The labour and manufacturing methods are valued using the direct costing methods. Under the direct costing methods the cost of buying each unit of labour and material is calculated, then the amount of labour and material needed is decided for producing one unit of output. Thus the unit cost of producing 1 unit of output is calculated which includes the cost of labour hours and the material input that are needed to produce that one unit.

The different costing techniques as described above which are followed by the chosen organization following the accounting standard of IFRS is suitable as these costing methods are quite comprehensive. But as per the accounting policy of the chosen organization as the costing is done on the basis of the historical cost instead of the market cost, the relevance of the costing procedure in terms of the current market cost and future costing projection is quiet low.

References

Bragg, S. and Bragg, S. (2018). Overhead absorption. [online] AccountingTools. Available at: https://www.accountingtools.com/articles/what-is-overhead-absorption.html [Accessed 23 May 2018].

Davidson, M.C., Timo, N. and Wang, Y., 2010. How much does labour turnover cost? A case study of Australian four-and five-star hotels. International Journal of Contemporary Hospitality Management, 22(4), pp.451-466.

Haskin, D., 2010. Teaching special decisions in a lean accounting environment. American Journal of Business Education, 3(6), p.91.

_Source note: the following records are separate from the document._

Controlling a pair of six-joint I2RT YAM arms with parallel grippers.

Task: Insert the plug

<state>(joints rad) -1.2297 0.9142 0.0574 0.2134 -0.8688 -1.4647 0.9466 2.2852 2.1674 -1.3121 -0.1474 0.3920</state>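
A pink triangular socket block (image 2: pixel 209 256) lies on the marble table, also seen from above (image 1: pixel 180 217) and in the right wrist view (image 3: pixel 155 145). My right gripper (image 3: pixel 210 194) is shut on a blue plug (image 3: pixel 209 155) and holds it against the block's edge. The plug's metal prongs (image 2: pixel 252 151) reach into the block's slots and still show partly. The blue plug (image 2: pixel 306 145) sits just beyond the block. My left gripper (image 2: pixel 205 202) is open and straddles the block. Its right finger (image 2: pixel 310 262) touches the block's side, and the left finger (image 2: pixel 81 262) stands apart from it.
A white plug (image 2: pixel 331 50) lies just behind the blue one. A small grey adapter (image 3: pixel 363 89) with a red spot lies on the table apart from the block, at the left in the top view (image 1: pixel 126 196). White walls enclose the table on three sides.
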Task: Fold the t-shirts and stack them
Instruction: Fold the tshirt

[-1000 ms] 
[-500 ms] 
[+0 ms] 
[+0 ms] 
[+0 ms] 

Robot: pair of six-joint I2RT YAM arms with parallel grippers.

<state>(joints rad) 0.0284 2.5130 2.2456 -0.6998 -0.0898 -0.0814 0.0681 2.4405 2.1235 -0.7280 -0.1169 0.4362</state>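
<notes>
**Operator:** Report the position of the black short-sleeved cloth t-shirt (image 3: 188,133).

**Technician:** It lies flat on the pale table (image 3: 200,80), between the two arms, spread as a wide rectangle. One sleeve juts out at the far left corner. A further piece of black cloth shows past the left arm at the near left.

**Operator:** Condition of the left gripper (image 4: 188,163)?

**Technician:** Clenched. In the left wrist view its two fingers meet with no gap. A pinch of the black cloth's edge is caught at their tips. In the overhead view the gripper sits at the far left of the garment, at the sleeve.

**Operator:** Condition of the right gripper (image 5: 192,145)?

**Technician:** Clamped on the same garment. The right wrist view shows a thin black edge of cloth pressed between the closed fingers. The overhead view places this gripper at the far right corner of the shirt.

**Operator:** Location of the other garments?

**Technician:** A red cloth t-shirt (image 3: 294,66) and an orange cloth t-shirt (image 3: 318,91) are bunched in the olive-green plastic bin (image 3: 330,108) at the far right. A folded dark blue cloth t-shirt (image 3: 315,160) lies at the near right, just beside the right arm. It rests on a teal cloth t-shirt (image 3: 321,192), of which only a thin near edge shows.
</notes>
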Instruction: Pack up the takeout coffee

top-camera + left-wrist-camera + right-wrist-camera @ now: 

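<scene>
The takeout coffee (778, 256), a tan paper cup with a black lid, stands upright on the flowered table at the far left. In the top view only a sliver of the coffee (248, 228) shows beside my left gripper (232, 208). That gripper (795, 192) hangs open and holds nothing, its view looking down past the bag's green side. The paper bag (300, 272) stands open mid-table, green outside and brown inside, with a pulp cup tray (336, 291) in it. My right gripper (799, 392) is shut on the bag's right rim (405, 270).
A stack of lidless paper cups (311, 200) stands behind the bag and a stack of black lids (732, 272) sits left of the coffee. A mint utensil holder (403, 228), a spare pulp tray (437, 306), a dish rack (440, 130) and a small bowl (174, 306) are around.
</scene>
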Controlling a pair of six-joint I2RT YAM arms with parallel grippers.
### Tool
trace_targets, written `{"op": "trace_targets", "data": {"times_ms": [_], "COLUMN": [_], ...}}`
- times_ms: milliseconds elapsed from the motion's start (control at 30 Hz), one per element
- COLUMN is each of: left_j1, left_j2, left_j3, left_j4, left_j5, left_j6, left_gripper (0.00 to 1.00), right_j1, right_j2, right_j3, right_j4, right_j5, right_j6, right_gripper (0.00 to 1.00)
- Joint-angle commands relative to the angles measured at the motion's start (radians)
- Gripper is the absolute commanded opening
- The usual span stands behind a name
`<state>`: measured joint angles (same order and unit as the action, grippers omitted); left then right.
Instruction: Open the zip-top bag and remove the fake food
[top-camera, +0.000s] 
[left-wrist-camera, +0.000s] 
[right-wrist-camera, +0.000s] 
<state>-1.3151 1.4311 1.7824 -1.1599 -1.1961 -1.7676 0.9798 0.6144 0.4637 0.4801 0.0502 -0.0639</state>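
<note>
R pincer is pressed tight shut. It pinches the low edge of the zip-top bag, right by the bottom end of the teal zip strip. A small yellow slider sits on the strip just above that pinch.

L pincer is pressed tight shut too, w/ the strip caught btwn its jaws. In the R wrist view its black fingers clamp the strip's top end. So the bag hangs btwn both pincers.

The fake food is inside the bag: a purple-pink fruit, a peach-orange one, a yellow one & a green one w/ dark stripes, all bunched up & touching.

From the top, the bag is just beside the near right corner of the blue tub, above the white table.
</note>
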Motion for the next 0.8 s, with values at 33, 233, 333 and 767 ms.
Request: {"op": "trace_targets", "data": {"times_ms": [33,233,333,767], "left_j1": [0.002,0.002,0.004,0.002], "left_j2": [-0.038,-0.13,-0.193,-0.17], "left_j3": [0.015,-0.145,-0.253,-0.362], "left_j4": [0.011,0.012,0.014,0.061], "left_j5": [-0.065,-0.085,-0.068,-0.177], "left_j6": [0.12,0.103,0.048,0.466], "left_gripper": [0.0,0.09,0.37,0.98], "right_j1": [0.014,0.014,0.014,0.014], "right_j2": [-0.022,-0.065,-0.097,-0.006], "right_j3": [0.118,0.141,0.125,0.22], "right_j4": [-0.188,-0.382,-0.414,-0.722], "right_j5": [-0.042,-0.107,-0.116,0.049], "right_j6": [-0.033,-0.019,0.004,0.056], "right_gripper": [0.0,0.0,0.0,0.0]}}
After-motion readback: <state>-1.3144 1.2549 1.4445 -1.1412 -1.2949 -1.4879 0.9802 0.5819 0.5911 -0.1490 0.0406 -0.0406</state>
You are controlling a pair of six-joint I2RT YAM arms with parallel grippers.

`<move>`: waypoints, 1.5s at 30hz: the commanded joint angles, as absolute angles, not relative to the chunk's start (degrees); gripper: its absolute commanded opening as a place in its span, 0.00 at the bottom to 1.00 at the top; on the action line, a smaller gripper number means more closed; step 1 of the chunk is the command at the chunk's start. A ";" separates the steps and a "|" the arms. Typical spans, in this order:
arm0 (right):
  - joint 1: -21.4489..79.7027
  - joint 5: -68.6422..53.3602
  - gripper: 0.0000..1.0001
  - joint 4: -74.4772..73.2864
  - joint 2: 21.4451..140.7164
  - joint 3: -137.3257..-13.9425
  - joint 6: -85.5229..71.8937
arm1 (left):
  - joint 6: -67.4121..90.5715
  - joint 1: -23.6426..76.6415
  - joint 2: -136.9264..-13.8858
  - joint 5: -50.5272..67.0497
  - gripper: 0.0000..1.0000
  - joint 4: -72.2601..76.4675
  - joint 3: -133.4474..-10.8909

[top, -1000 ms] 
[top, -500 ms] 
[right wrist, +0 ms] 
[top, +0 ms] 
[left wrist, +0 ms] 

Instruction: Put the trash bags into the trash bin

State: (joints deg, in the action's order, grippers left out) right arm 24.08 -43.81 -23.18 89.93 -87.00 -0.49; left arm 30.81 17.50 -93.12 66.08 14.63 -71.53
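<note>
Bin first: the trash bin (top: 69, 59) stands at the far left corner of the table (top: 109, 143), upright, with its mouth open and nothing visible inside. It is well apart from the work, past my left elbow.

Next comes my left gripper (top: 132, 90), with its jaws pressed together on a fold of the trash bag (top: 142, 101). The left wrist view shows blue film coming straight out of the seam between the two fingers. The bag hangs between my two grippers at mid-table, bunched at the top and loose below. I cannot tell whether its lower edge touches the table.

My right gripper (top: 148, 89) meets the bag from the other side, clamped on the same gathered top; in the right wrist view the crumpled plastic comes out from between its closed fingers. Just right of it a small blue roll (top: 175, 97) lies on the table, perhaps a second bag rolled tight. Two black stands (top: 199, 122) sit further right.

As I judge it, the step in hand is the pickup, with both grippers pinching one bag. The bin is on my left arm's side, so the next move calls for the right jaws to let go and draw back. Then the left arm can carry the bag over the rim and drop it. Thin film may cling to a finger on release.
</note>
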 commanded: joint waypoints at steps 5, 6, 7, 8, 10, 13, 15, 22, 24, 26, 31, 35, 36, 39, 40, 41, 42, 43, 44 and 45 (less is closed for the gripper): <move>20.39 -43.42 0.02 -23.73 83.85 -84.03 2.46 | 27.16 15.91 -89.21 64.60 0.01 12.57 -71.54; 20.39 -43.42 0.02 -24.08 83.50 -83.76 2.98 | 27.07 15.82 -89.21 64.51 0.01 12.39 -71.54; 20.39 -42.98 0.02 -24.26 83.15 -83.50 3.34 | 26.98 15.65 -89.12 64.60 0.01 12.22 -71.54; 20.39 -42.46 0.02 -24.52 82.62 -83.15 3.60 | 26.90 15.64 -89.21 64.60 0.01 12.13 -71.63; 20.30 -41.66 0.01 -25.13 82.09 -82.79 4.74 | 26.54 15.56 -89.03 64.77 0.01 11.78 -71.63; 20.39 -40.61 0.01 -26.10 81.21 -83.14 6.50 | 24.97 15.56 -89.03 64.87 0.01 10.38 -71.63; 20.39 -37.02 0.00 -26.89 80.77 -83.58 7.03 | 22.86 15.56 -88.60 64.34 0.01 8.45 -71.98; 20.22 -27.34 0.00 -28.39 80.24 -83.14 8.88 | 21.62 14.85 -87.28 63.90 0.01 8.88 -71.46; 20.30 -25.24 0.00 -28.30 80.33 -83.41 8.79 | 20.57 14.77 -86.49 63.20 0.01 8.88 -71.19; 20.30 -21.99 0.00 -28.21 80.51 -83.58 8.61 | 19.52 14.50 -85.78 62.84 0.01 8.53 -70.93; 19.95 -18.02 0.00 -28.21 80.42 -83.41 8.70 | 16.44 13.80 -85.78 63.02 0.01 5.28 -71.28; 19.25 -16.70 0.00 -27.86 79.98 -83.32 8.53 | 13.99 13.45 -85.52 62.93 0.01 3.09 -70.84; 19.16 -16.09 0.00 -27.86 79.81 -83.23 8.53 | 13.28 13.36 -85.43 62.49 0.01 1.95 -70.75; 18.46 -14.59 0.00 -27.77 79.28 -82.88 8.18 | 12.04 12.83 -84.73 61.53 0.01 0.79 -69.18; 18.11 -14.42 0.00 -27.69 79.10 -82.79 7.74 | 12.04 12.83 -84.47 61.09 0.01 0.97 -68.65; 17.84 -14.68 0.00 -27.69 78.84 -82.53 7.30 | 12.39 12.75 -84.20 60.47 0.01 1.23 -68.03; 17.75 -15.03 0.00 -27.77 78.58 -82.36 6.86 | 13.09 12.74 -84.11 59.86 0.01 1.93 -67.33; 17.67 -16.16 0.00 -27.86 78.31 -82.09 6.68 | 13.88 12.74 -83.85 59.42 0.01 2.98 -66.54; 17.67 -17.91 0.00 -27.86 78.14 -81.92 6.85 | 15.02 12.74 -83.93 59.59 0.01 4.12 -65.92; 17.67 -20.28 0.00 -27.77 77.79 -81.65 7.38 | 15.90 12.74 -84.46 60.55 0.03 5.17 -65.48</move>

 Ho, L.C.J., Liao, Q. and Taylor, M., 2015. Real and Accrual?Based Earnings Management in the Pre?and Post?IFRS Periods: Evidence from China. Journal of International Financial Management & Accounting, 26(3), pp.294-335.

Mulyadi, M.S., Soepriyanto, G. and Anwar, Y., 2012. IFRS adoption and taxation issue. International Journal of Arts and Commerce, 1(7), pp.159-165.

Noreen, E.W., Brewer, P.C. and Garrison, R.H., 2011. Managerial accounting for managers. McGraw-Hill Irwin.